* ASSIGNED TASK *
Retype the complete listing without any change.

* COLLECTED DATA *
- Opening Delimiter -
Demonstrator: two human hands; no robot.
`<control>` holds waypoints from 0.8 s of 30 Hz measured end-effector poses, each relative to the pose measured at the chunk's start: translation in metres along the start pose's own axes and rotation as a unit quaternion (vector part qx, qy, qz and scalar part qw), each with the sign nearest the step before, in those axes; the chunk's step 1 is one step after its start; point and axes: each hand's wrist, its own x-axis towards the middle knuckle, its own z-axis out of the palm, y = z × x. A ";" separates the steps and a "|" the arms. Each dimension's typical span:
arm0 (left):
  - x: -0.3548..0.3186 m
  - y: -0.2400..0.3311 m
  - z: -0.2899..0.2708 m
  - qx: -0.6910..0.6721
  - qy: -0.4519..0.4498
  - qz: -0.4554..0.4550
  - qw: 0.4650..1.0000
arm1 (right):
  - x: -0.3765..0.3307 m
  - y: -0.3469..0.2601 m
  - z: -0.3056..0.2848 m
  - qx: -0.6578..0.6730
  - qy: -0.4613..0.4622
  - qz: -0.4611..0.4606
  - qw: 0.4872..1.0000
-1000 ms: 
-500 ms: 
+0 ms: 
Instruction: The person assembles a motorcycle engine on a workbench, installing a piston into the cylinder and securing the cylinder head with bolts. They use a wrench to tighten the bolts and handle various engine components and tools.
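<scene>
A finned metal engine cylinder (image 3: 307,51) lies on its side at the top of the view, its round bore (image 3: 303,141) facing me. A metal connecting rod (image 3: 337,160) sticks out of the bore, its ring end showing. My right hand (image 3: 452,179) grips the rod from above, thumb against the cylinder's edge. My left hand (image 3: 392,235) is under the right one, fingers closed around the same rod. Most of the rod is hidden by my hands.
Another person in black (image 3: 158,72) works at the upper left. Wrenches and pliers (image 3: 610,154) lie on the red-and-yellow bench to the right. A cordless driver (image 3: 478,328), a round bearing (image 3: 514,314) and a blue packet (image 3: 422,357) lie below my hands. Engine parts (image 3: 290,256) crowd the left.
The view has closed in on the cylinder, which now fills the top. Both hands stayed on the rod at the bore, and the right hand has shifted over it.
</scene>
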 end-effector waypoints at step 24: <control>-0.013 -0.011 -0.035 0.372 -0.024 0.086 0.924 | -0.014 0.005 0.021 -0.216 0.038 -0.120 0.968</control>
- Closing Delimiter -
* ANSWER TO THIS EXERCISE *
Demonstrator: two human hands; no robot.
`<control>` holds waypoints from 0.8 s of 30 Hz measured end-effector poses, each relative to the pose measured at the chunk's start: translation in metres along the start pose's own axes and rotation as a unit quaternion (vector part qx, qy, qz and scalar part qw), each with the sign nearest the step before, in those axes; the chunk's step 1 is one step after its start; point and axes: each hand's wrist, its own x-axis towards the middle knuckle, its own z-axis out of the palm, y = z × x. A ";" separates the steps and a "|" the arms. Each dimension's typical span:
arm0 (left):
  - x: -0.3548..0.3186 m
  - y: -0.2400..0.3311 m
  - z: -0.2899..0.2708 m
  - qx: -0.6910..0.6721
  - qy: -0.4519..0.4498
  - qz: -0.4554..0.4550
  - qw: 0.4650..1.0000
arm1 (right):
  - x: -0.3765..0.3307 m
  - y: -0.3469..0.2601 m
  - z: -0.3056..0.2848 m
  - qx: -0.6578..0.6730
  - qy: -0.4613..0.4622
  - qz: -0.4611..0.4606
  - qw: 0.4872..1.0000
-1000 ms: 
-500 ms: 
+0 ms: 
Instruction: The person assembles a motorcycle engine on a workbench, installing a piston into the cylinder and securing the cylinder head with bolts. They use a wrench to tighten the bolts and handle various engine components and tools.
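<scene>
A finned metal engine cylinder (image 3: 307,51) lies on its side at the top of the view, its round bore (image 3: 303,141) facing me. A metal connecting rod (image 3: 337,160) sticks out of the bore, its ring end showing. My right hand (image 3: 452,179) grips the rod from above, thumb against the cylinder's edge. My left hand (image 3: 392,235) is under the right one, fingers closed around the same rod. Most of the rod is hidden by my hands.
Another person in black (image 3: 158,72) works at the upper left. Wrenches and pliers (image 3: 610,154) lie on the red-and-yellow bench to the right. A cordless driver (image 3: 478,328), a round bearing (image 3: 514,314) and a blue packet (image 3: 422,357) lie below my hands. Engine parts (image 3: 290,256) crowd the left.
The view has closed in on the cylinder, which now fills the top. Both hands stayed on the rod at the bore, and the right hand has shifted over it.
</scene>
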 end-effector waypoints at step 24: <control>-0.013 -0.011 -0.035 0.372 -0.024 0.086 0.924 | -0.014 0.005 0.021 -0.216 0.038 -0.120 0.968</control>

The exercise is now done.